Would he have been watching Celtic v Rangers anyway? “Oh, absolutely. I would have been tuned in to watching this game, in the house.”
“It would be ridiculous for me to say that I got as passionate about it as I was as a manager, but I’d take more than a passing interest in it. The Celtic-Rangers game I would seldom miss.”
Now, he’ll be living it again at Hampden Park, no less, a venue that holds decades of memories.
“I’ve had good moments at Hampden and I’ve had bad moments,” he said. “In fact, Rangers beat us there one day in the Scottish Cup Final, Peter Lovenkrands scored. I’ve tried to find out where he’s living for a number of years so I can shout ‘boo’ at him.”
O’Neill’s return has been warmly received by supporters and former colleagues alike. “Lenny dropped me a wee message and Gordon too,” he said. “Ange is probably hanging about in Australia at the minute, I don’t know, but I’m sure it won’t be Celtic he’ll be talking about, he’ll be talking about Evangelos Maranakis! I would just say to him, ‘I got a longer stretch than you, mate!’”
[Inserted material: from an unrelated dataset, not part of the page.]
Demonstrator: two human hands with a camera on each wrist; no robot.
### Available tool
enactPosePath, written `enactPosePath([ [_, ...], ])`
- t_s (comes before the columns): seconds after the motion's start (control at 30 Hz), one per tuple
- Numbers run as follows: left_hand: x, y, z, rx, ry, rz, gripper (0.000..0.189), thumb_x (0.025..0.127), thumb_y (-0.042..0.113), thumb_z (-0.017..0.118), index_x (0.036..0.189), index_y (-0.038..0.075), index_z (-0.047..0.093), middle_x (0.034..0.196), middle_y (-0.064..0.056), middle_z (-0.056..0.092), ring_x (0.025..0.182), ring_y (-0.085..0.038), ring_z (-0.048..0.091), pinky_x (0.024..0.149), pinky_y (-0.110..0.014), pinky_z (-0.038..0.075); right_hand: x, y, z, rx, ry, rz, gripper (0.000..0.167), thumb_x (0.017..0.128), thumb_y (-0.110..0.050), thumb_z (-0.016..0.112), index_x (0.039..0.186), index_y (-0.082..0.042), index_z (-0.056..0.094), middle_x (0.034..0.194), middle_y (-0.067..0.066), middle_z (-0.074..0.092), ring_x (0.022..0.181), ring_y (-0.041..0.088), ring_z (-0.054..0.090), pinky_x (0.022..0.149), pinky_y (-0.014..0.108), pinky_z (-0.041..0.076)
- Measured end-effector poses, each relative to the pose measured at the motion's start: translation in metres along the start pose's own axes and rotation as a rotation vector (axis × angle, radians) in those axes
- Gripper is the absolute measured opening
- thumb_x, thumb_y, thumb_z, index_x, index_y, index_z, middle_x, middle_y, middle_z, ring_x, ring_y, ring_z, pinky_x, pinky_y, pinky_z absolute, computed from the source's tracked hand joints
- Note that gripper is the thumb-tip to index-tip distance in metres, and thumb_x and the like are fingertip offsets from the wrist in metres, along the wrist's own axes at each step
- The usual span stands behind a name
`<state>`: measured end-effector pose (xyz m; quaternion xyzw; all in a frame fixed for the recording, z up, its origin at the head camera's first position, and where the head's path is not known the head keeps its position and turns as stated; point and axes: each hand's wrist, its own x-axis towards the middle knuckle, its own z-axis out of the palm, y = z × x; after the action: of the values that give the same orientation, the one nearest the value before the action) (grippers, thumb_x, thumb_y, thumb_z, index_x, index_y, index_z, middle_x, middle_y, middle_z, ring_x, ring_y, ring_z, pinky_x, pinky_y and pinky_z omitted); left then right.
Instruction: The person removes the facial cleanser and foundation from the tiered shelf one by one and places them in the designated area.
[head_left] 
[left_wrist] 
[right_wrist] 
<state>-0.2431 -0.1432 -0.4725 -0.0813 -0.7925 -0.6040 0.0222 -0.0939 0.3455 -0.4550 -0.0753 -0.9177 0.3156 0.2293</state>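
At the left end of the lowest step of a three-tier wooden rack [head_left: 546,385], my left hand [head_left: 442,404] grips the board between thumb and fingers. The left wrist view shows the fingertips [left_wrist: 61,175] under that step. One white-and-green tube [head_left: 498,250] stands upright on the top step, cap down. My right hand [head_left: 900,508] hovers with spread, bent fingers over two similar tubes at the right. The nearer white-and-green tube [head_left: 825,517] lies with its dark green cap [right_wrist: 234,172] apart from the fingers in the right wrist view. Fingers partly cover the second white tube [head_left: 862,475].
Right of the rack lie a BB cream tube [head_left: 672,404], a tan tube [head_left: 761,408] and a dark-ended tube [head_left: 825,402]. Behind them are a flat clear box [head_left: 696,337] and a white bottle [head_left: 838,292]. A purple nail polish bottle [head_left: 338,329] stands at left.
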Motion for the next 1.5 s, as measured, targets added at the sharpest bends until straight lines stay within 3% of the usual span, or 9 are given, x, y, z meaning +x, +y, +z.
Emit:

He hasn’t spoken to Rodgers since the handover. “I can understand Brendan’s thoughts at this minute might be miles away, and I’m not even sure that Brendan and I have got each other’s numbers,” he admitted. “I met him at a Celtic function last time, and for one of the Champions League games last season I came up and did a little interview with him for TNT. That was actually the first time I’ve ever been to Lennoxtown.
“I came up here when Celtic were just thinking about it, and it was just a set of fields and the castle. That was it. The next time I came up this had all happened.”
That detail says plenty about how much has changed. But the sight of O’Neill back on the touchline this week, gesturing, urging, demanding, offered Celtic supporters a reminder of his value.
For him, this weekend is another chance to draw on those instincts. To lift a team that has looked unsure of itself and to remind a club of its identity.
The thrust of Sunday’s dressing room address then? As simple as ever.
“My message would be one, remember what you are representing for a start, and two, be up to the task. And this is a big task. But just be up to it.”